What needs to be done:
Word for word, set down every line of the entries below from the line with "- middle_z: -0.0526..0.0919" to the line with "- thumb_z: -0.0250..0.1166", including both, and no other line.

START Material to process

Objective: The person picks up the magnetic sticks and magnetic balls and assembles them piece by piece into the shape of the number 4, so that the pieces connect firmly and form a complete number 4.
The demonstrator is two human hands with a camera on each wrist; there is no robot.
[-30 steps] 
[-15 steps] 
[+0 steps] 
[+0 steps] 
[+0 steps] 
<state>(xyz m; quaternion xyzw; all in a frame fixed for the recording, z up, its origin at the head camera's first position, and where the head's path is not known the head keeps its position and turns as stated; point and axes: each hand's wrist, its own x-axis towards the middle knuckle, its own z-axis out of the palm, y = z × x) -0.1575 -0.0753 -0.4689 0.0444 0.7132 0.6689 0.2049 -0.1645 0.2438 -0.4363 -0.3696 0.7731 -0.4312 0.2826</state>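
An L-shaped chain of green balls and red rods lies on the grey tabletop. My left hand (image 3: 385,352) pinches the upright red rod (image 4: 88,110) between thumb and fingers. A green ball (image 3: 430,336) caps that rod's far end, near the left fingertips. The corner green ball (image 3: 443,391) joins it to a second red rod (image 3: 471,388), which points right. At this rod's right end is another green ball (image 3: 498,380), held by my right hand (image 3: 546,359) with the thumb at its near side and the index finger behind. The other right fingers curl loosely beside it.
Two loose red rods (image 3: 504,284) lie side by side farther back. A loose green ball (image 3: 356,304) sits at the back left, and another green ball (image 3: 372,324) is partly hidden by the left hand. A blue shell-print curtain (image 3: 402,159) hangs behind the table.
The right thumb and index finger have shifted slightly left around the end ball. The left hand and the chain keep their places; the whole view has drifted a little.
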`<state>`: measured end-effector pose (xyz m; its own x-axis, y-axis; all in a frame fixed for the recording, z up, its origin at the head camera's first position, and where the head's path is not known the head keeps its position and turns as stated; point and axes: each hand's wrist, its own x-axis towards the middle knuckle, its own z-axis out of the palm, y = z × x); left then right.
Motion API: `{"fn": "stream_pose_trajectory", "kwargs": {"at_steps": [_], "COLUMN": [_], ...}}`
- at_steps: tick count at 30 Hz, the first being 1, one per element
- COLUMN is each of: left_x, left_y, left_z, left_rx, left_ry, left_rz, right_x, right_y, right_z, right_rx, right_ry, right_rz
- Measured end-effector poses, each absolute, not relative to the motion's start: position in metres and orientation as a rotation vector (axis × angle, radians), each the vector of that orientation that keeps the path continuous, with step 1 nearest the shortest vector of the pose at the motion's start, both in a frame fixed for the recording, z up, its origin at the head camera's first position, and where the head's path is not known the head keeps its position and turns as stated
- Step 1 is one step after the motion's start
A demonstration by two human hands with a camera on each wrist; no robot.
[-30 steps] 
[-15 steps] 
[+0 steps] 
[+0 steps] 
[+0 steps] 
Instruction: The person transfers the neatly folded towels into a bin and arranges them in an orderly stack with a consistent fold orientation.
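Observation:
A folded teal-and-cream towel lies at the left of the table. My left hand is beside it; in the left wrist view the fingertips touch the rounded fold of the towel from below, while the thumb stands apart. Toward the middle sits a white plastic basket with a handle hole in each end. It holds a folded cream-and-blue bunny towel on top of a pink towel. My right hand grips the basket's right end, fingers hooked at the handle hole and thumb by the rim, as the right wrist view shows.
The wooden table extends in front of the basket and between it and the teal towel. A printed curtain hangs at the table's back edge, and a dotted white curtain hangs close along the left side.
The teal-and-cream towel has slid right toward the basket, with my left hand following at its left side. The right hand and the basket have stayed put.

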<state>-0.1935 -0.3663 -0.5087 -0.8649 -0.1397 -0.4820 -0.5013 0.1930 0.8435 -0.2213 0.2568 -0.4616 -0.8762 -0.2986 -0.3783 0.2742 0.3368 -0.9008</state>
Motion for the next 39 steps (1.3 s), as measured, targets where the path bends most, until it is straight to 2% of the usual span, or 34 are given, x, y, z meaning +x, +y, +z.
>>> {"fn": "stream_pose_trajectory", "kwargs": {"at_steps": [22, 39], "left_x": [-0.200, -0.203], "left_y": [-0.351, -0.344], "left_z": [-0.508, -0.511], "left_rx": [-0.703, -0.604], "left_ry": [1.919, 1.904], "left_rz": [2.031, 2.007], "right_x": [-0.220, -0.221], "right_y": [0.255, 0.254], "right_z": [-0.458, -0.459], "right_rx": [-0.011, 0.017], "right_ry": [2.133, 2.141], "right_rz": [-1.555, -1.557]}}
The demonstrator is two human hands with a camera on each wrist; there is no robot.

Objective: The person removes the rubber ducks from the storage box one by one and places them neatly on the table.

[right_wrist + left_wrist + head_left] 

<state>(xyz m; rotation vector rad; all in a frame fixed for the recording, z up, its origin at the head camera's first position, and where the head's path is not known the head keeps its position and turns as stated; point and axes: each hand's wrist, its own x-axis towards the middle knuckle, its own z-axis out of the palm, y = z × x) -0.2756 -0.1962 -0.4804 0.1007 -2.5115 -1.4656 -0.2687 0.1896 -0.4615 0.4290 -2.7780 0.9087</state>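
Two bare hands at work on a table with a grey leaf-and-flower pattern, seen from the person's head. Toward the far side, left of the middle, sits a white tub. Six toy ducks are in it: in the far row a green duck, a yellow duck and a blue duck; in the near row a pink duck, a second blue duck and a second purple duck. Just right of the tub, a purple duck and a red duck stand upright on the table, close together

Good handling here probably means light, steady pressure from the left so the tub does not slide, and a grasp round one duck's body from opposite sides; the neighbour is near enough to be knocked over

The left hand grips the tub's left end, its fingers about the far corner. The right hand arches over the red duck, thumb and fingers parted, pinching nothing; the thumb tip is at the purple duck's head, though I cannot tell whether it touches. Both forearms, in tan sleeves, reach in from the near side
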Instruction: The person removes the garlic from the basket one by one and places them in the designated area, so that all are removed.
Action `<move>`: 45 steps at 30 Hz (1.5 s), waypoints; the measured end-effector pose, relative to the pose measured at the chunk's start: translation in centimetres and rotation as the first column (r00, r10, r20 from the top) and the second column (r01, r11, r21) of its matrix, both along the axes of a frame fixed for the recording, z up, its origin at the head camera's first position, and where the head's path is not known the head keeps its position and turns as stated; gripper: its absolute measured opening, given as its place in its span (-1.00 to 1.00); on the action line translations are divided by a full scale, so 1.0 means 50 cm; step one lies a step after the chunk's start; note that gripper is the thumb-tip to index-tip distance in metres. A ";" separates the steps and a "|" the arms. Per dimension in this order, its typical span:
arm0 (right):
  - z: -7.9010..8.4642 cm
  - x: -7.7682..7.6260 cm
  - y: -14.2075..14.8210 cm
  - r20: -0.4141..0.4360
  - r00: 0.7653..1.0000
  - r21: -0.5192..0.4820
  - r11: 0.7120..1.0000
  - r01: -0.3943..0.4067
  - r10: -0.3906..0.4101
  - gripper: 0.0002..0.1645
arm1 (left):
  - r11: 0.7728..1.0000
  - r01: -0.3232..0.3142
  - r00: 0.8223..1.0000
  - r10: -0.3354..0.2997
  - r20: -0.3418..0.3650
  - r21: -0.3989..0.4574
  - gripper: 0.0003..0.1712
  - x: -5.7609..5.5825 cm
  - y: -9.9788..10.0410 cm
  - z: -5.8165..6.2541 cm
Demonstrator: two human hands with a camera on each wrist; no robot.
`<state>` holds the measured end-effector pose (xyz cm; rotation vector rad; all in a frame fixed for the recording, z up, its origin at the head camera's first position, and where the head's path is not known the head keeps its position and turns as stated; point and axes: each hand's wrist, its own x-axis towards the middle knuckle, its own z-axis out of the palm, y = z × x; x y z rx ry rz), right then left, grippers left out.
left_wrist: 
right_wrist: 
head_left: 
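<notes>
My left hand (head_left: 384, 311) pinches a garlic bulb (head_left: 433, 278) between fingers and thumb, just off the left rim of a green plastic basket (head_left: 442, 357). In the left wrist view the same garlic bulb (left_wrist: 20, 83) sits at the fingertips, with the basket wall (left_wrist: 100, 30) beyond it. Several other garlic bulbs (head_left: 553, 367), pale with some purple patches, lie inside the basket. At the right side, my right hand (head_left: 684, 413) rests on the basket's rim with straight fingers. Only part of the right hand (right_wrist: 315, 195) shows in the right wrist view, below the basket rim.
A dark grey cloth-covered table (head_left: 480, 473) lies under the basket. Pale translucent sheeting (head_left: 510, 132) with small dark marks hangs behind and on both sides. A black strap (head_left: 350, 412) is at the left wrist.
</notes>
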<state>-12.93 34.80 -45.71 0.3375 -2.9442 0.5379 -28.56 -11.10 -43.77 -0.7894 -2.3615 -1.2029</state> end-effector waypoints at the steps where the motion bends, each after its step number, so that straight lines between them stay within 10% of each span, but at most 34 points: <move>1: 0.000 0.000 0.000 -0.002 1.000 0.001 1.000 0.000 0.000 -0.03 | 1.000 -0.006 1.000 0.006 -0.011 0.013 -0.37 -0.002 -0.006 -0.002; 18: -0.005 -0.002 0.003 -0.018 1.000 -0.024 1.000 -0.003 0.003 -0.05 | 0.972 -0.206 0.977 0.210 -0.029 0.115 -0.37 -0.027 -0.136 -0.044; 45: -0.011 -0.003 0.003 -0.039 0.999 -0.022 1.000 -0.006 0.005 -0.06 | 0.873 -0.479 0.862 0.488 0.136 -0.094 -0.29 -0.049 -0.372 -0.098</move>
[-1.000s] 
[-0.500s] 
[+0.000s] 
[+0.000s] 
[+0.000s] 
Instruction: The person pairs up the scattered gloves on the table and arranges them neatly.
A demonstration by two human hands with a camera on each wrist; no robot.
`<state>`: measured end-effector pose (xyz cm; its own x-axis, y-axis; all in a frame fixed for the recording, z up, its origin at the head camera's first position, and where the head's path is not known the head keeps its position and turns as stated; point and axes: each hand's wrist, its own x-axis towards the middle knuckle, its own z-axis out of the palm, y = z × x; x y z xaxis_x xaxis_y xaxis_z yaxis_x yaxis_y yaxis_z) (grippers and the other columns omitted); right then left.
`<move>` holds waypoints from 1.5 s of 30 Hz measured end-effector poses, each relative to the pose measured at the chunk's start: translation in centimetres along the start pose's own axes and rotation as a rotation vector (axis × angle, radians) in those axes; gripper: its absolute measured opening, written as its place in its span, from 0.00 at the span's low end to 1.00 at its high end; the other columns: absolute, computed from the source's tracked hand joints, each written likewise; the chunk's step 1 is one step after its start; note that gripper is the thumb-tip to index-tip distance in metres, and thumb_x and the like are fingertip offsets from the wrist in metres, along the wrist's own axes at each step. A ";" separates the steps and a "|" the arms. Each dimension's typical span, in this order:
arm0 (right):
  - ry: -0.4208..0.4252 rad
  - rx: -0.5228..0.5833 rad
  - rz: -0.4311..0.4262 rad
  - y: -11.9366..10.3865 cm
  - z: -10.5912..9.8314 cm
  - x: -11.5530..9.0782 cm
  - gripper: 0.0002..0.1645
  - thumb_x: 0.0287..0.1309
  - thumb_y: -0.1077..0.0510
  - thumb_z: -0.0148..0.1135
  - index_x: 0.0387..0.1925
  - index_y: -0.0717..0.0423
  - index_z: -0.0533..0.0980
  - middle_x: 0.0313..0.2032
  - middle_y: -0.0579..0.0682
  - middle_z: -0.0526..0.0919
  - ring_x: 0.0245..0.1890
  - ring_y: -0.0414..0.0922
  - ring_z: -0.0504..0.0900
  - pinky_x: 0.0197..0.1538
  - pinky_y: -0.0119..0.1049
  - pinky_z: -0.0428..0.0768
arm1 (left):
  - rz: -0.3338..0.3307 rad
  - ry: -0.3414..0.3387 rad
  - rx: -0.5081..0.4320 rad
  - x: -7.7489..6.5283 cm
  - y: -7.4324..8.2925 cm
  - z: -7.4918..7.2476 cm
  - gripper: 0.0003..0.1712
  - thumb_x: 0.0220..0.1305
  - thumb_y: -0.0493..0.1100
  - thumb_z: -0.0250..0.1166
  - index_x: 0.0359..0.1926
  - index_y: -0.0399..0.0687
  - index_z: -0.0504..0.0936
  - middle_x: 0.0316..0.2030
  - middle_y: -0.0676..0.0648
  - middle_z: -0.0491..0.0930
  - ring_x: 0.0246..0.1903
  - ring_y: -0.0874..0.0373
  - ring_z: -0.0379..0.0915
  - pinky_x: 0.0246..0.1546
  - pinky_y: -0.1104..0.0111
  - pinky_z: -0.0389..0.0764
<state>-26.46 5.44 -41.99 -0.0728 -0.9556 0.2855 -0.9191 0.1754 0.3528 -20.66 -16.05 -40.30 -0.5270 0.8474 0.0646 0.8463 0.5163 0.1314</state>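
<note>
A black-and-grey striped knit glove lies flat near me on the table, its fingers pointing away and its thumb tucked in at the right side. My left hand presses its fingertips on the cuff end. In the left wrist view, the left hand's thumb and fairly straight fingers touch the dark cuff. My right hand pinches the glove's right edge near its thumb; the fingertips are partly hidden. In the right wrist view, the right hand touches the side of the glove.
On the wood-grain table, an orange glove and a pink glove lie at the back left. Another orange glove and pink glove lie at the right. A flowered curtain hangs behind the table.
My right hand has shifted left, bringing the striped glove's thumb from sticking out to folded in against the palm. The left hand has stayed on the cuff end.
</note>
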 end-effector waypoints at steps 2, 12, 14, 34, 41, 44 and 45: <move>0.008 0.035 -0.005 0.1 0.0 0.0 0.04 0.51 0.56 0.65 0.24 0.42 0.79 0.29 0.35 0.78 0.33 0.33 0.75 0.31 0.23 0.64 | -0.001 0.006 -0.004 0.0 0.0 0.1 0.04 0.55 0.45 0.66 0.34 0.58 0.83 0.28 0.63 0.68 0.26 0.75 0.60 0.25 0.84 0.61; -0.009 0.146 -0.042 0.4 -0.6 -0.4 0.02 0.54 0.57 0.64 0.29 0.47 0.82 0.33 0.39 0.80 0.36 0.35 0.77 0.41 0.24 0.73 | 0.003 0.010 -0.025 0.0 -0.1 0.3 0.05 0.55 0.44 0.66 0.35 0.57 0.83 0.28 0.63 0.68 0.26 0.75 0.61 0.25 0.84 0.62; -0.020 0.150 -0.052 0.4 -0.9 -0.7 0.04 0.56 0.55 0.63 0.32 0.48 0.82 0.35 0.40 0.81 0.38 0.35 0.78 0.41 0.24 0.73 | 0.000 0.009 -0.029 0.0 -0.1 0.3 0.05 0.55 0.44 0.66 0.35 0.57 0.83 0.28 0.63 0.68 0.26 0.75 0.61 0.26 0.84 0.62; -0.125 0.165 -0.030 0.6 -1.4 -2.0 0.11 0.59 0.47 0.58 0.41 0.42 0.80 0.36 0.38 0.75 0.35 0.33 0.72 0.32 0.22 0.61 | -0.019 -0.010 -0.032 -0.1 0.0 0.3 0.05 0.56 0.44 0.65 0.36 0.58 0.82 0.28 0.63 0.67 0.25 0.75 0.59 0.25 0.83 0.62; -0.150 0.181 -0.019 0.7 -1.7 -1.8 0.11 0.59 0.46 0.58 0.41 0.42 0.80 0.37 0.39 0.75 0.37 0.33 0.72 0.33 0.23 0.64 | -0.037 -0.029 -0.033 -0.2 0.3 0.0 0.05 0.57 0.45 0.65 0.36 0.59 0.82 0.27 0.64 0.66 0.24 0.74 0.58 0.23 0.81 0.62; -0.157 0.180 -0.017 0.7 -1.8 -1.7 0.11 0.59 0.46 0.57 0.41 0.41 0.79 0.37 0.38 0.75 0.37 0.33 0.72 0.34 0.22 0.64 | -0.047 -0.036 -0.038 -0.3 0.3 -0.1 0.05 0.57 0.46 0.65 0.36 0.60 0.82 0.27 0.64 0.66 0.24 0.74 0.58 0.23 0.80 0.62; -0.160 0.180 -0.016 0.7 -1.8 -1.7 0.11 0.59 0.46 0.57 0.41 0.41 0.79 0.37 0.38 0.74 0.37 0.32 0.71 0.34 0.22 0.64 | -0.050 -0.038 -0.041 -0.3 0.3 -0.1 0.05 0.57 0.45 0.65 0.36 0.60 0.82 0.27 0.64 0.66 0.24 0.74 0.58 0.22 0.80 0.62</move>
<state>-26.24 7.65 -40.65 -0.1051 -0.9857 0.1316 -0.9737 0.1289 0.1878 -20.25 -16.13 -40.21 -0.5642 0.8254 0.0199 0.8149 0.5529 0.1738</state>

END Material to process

Output:
  - middle_z: -0.0526..0.0919
  - ring_x: 0.0245..0.1890
  - ring_y: -0.0414..0.0922
  - ring_z: -0.0504..0.0900
  - pinky_x: 0.0197..0.1538
  - pinky_y: -0.0119..0.1049
  - pinky_z: -0.0428..0.0768
arm1 (left):
  - rz: -0.3338..0.3307 rad
  - ry: -0.3414..0.3387 rad
  - rx: -0.5081..0.4320 rad
  - x: -7.7489..6.5283 cm
  - y: -7.4324..8.2925 cm
  - z: -7.4918..7.2476 cm
  - gripper: 0.0003..0.1712
  - thumb_x: 0.0220..0.1305
  - thumb_y: -0.0493..0.1100
  - thumb_z: -0.0250..0.1166

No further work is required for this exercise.